“Then he is poor,” said the old man, sarcastically.

“I know little of his circumstances, but I believe they are ample.”

“Take my word for it, boy, they are not,” said the other, with a bitter smile. “Fortune is a thrifty goddess, and where she bestows a generous nature she takes care it shall have nothing to give away.”

“I trust your precept will not apply to this case, at all events. I have been his pensioner for nigh a year back: I am so still. I had hoped, indeed, by this project of lecturing—”

“Nay, nay, boy, no success could come of that. Had you been a great name in your own country, and come here heralded by honors won already, they would have given you a fair hearing and a generous recompense, but they will not take as money the unstamped metal; they will not stoop to accept what the old country sends forth without acknowledgment, as good enough for them. Believe me, this race is prouder than our own, and it is not by unworthy sneers at them that we shall make them less vainglorious.”

“I scarcely know them, but for the sake of that one man I owe them a deep affection,” said Alfred, warmly.

“I have a scheme for you,” said the old man, after a pause; “but we will talk of it later on. For the present, I want you to aid me in a plan of my own. Ever since I have been in this country I have endeavored to find out a person whose name alone was known to me, and with whom I gave a solemn promise to communicate,—a death-bed promise it was, and given under no common circumstances. The facts were these:—

“I was once upon a time, when practising as a physician at Jersey, sent for to attend a patient taken suddenly and dangerously ill. The case was a most embarrassing one. There were symptoms so incongruous as to reject the notion of any ordinary disease, and such as might well suggest the suspicion of poisoning, and yet so skilfully and even patiently had the scheme been matured, the detection of the poison during life was very difficult. My eagerness in the inquiry was mistaken by the patient for a feeling of personal kindness towards himself,—an error very familiar to all medical men in practice. He saw in my unremitting attention and hourly watching by his bedside the devotion of one like an old friend, and not the scientific ardor of a student.

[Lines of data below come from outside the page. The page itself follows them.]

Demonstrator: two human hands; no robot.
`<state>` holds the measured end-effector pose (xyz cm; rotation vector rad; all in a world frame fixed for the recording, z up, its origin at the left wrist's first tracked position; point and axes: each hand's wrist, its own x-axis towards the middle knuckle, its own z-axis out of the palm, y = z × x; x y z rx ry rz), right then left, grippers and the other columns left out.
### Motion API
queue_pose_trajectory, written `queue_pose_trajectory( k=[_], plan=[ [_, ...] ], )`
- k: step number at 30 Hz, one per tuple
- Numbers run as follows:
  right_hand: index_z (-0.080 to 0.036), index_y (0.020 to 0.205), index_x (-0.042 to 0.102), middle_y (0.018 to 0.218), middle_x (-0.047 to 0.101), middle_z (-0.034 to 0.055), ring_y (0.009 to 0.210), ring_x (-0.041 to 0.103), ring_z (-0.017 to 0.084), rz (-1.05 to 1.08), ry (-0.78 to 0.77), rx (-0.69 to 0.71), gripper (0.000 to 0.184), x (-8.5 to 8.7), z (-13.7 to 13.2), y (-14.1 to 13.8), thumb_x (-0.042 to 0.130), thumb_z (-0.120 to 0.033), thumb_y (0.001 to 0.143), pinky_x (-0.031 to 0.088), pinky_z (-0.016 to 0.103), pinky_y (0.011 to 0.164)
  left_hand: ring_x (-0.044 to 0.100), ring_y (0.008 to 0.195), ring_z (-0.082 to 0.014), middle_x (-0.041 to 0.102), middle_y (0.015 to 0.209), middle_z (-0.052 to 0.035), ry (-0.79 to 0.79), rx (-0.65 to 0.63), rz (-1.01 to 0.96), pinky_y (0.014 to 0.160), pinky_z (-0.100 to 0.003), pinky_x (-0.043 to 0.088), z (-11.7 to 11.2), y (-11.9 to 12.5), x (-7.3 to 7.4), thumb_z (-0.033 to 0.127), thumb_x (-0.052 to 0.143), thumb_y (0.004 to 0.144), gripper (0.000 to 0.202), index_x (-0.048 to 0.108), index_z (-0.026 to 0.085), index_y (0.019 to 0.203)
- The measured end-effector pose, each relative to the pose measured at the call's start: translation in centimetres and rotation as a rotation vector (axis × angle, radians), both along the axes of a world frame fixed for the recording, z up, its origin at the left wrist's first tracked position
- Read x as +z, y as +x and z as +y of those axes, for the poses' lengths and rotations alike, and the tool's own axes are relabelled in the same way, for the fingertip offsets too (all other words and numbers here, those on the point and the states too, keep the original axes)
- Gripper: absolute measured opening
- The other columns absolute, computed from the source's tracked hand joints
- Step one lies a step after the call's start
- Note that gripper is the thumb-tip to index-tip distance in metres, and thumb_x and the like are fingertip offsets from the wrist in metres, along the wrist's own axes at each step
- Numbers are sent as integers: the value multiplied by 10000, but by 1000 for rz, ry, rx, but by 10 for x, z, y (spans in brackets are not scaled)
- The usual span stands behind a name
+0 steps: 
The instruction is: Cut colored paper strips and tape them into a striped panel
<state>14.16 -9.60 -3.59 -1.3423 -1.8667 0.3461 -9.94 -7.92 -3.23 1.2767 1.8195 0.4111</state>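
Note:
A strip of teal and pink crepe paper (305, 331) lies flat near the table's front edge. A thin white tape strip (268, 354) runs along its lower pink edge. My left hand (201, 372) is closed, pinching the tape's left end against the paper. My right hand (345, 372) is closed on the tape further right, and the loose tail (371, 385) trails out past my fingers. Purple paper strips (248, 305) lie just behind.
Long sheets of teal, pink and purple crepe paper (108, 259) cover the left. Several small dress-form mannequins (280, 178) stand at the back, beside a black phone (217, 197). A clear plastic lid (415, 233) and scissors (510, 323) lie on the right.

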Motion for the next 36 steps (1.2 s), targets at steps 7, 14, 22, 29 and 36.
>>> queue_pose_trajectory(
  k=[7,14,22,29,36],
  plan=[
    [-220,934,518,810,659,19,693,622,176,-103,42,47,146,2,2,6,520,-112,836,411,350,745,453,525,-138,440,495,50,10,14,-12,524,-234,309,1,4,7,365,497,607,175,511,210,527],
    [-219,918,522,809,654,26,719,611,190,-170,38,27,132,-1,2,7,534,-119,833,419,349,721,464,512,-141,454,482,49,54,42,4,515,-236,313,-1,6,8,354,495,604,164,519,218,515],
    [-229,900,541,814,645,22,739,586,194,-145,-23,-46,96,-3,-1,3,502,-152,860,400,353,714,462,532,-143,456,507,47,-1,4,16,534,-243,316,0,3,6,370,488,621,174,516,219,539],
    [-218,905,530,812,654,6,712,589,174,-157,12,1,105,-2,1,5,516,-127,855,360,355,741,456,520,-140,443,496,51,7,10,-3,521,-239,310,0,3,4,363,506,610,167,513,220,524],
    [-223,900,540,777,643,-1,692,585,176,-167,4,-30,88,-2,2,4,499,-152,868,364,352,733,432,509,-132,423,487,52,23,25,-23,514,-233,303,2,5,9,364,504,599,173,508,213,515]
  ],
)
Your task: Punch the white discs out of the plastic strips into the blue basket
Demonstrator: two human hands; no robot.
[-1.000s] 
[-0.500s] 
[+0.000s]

“It is just possible that his gratitude was the greater, that the man was one little likely to conciliate good feeling or draw any sympathy towards him. He was a hard, cold, selfish fellow, whose life had been passed amongst the worst classes of play-men, and who rejected utterly all thought of truth or confidence in his old associates. I mention this to show how, in a very few days, the accident of my situation established between us a freedom and a frankness that savored of long acquaintance.

“In his conversations with me he confessed that his wife had been divorced from a former husband, and, from circumstances known to him, he believed she desired his death. He told me of the men to whom in particular his suspicions attached, and the reasons of the suspicions; that these men would be irretrievably ruined if his speculations on the turf were to succeed, and that there was not one of them would not peril his life to get sight of his book on the coming Derby. I was curious to ascertain why he should have surrounded himself with men so obviously his enemies, and he owned it was an act prompted by a sort of dogged courage, to show them that he did not fear them. Nor was this the only motive, as he let out by an inadvertence; he cherished the hope of detecting an intrigue between one of his guests and his wife, as the means of liberating himself from a tie long distasteful to him.